Donald Trump has clearly encouraged bigots here as well as in 
the US. 

So without a single example of any unacceptable speech (and remember we are talking about speech here, ideas, no-one is getting hurt) we have all three main Hollyrood political parties line up to pronounce the blogger a bigot and to call on the police to take swift and serious action.

It all reminds me of the pre-enlightenment trial of a young man with heretical ideas. Thomas Aitkenhead was convicted of heresy and hanged by the neck to deter others from similar ideas. He was 20 years old.

In a BBC dramatisation of the trial, the politician pushing the process said, “we’ll hang him!”. The lawyer said “no, we’ll have an assize”. To which the politician responded “very well, we’ll have an assize ... and then we’ll hang him!”. 

Colin Robertson is the Thomas Aitkenhead of the Scottish 21st Century. The heretic rounded upon by the established order. He has fled to the United States, and frankly I think he is wise to have done so. In 21st Century Scotland he could expect no more justice than young Mr Aitkenhead received at the close of the 17th Century.

And who, you may wonder are the Witch-finders General in this sorry tale? That would be the authors of another blog, one so left-wing and right-on that it's 21st Century conformity to the new religion could never be doubted. They are the priestly cast of the new Scotland. They are called “A Thousand Flowers”:

“A THOUSAND FLOWERS is a Scottish blog launched on International Women’s Day 2013 by an unsavoury cabal of queers, feminists and trolls. Your new go-to gaiz for seditious gossip and druggy innuendo.

Oh aye, and we like calling people w*****s a lot, so if you don’t like swearing, you can f**k off.

It’s time for the cross-pollination of radical ideas, it’s time to let A Thousand Flowers bloom!

keywords: gender, obsessed, discussion, group”

Many thanks to the UK Column viewer Ruth Allan who pointed out the origin of the name:

Let a thousand flowers bloom is a common misquotation of Chairman Mao Zedong's "Let a hundred flowers blossom". This slogan was used during the period of approximately six weeks in the summer of 1957 when the Chinese intelligentsia were invited to criticize the political system then obtaining in Communist China. The full quotation, taken from a speech of Mao's in Peking in February 1957, is: "Letting a hundred flowers blossom and a hundred schools of thought contend is the policy for promoting progress in the arts and the sciences and a flourishing socialist culture in our land." It is sometimes suggested that the initiative was a deliberate attempt to flush out dissidents by encouraging them to show themselves as critical of the regime. Whether or not it was a deliberate trap isn't clear but it is the case that many of those who put forward views that were unwelcome to Mao were executed.

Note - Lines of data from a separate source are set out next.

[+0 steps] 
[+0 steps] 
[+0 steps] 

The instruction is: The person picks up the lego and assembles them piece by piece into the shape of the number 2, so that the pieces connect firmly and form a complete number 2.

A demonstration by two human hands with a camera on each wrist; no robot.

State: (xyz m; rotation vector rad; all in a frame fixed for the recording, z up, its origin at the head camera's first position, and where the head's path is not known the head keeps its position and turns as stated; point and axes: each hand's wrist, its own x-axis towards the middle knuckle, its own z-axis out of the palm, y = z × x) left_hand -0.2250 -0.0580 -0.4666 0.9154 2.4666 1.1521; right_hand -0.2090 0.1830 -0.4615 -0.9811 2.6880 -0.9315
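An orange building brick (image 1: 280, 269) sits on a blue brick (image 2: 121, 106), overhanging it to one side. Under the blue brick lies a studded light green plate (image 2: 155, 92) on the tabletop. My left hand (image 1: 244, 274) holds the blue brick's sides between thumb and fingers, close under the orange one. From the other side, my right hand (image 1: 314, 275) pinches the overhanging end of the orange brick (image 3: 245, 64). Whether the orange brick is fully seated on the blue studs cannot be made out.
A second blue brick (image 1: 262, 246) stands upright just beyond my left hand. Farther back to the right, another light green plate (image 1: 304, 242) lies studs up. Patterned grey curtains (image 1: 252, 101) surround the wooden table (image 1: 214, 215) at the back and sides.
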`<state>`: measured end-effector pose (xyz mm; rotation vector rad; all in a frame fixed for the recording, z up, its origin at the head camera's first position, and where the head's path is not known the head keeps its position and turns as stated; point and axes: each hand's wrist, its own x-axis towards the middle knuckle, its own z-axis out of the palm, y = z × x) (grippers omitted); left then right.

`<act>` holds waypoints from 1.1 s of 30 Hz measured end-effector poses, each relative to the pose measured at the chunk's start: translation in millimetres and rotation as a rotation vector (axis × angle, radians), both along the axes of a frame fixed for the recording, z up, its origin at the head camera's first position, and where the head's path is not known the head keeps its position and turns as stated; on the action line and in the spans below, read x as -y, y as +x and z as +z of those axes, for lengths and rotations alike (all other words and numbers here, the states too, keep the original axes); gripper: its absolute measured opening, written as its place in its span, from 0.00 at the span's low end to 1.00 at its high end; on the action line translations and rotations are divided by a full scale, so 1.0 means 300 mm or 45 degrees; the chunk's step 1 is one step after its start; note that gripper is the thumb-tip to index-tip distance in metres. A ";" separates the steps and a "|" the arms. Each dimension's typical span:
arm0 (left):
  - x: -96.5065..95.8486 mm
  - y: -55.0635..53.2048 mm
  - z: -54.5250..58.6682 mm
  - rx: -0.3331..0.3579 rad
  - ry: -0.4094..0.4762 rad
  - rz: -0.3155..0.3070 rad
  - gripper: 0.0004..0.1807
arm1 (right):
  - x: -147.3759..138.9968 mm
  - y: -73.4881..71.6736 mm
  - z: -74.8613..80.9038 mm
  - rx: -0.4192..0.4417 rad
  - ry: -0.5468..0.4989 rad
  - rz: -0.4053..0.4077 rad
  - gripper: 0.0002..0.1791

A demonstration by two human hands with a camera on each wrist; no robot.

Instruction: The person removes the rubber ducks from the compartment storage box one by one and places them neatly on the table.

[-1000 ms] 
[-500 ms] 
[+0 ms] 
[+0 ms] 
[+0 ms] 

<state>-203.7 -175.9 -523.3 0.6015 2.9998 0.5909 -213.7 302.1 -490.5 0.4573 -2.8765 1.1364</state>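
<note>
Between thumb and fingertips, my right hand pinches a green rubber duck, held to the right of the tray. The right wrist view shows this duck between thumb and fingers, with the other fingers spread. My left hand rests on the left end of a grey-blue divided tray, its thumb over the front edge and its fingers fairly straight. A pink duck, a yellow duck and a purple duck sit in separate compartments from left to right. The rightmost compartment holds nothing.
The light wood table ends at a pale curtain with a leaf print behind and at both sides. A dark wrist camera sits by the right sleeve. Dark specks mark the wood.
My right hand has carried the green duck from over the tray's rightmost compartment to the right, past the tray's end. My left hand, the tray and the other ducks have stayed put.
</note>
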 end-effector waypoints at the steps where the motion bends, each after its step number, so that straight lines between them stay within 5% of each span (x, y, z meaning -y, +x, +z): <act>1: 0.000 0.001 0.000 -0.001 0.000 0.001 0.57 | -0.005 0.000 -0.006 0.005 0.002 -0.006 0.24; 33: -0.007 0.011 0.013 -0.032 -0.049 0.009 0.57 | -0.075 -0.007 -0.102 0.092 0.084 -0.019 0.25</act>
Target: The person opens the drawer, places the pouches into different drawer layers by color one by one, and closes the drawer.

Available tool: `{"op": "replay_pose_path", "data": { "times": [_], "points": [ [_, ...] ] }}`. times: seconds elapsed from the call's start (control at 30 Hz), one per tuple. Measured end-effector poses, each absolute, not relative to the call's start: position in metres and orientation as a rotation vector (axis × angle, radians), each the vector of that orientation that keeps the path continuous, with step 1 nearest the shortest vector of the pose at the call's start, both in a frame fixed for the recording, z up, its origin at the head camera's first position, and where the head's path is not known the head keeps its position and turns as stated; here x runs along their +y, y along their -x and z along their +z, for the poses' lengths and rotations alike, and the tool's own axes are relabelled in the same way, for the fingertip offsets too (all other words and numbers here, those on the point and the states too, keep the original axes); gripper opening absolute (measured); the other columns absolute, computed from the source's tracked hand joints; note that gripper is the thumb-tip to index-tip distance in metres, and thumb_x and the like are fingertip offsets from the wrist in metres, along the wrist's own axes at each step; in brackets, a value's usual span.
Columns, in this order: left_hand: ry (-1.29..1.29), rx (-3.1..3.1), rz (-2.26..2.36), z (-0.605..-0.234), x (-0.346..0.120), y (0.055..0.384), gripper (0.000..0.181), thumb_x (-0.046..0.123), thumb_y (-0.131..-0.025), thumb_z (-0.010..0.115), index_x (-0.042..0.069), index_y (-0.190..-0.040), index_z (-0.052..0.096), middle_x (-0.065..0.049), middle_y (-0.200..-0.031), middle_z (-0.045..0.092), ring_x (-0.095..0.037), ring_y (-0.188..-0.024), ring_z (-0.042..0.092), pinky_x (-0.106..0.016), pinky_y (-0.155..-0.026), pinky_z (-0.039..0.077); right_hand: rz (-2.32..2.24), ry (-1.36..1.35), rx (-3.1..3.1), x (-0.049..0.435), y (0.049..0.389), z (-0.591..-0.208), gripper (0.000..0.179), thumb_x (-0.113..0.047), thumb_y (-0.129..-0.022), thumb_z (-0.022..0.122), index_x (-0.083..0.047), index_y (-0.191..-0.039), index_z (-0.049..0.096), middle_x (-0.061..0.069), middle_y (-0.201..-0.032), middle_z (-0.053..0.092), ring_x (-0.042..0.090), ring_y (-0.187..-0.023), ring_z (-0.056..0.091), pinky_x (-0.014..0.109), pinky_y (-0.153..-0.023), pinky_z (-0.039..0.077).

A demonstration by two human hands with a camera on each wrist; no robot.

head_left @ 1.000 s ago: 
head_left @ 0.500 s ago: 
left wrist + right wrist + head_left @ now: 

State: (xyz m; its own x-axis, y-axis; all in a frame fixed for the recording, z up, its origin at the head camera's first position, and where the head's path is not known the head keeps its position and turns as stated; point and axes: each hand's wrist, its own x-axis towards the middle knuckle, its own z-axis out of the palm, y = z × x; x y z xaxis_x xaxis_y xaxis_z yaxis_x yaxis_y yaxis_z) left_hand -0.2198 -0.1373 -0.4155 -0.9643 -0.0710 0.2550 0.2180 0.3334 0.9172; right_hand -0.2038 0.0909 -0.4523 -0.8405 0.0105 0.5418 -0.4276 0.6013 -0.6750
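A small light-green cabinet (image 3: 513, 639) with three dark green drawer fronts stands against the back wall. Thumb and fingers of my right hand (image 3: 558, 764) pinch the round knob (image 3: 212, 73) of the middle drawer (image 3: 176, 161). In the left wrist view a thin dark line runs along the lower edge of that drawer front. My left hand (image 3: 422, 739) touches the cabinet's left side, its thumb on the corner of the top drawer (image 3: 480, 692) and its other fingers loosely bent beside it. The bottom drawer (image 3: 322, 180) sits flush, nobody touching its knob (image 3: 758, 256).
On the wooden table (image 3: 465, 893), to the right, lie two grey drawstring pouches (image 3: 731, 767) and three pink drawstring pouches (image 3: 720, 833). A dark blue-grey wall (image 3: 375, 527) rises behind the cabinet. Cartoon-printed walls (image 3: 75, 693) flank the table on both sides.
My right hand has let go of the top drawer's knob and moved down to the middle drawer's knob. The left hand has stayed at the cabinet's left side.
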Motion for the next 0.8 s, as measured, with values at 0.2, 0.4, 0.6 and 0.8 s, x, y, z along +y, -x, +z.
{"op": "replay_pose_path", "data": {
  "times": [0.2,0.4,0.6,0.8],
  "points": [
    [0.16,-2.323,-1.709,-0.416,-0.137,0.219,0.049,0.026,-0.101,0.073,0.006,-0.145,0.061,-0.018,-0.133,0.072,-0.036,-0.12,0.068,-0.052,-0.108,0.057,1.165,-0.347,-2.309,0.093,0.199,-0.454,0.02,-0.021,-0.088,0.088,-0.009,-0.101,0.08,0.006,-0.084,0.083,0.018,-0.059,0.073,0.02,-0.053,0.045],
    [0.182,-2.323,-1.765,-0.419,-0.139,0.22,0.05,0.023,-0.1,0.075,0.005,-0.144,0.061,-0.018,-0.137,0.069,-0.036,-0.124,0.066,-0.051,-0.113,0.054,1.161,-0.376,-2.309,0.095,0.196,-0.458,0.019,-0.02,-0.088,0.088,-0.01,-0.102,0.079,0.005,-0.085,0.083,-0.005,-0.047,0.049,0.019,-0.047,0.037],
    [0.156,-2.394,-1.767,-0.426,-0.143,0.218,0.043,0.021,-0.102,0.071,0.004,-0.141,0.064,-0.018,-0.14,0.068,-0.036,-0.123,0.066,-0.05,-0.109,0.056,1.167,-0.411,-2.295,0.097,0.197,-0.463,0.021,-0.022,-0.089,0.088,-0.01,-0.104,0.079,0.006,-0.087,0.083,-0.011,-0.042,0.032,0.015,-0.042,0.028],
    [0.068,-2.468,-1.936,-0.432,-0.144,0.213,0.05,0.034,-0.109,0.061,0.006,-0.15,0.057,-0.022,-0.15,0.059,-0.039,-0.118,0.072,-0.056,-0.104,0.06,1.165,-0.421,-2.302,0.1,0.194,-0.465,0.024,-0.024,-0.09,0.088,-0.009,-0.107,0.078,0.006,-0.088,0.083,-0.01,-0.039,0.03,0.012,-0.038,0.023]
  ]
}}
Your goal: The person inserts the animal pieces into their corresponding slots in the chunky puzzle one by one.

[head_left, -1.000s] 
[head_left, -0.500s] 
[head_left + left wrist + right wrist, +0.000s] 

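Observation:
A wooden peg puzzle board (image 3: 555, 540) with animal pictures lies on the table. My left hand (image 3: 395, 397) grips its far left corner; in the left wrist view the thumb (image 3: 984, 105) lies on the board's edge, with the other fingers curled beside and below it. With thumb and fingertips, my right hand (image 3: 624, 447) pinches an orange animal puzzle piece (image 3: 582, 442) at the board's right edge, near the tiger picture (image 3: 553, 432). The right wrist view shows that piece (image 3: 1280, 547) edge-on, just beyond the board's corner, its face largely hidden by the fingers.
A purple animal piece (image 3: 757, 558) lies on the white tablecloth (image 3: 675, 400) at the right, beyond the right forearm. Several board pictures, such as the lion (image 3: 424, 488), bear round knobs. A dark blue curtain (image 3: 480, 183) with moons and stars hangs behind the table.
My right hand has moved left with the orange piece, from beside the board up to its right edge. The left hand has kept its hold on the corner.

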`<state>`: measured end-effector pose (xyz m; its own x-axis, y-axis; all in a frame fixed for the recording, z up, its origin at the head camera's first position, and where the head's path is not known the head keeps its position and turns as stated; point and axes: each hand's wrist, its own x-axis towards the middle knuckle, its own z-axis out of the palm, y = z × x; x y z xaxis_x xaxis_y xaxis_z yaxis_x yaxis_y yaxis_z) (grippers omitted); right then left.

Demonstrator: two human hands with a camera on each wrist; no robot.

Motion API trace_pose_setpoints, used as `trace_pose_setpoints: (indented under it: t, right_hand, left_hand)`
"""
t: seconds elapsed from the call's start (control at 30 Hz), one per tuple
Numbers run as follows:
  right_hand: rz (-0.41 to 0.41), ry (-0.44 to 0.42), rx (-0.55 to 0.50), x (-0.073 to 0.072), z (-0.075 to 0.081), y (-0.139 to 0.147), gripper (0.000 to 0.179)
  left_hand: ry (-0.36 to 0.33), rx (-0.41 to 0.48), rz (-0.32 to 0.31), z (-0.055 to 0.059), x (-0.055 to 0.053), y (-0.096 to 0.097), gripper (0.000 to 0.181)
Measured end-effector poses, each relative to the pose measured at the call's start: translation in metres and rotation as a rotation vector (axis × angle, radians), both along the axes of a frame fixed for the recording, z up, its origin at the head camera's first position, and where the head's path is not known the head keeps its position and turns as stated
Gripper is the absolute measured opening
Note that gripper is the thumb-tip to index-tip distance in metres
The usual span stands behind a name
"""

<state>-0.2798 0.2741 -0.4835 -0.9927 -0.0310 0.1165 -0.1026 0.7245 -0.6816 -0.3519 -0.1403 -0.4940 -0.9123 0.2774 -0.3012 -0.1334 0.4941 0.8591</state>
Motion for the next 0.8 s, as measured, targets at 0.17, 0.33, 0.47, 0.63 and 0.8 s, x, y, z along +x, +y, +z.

So Colin Robertson’s flower has to be destroyed, how very Maoist.

Now in the US, Donald Trump was standing up for the little guy. Will Nicola Sturgeon do the same to defend the free speech of an individual blogger against a campaign by one of the most powerful opinion formers in the Scottish print media? Will she champion the little guy against the Daily Record?

Perhaps not.

In response. what can one say but "The Donald for First Minister!"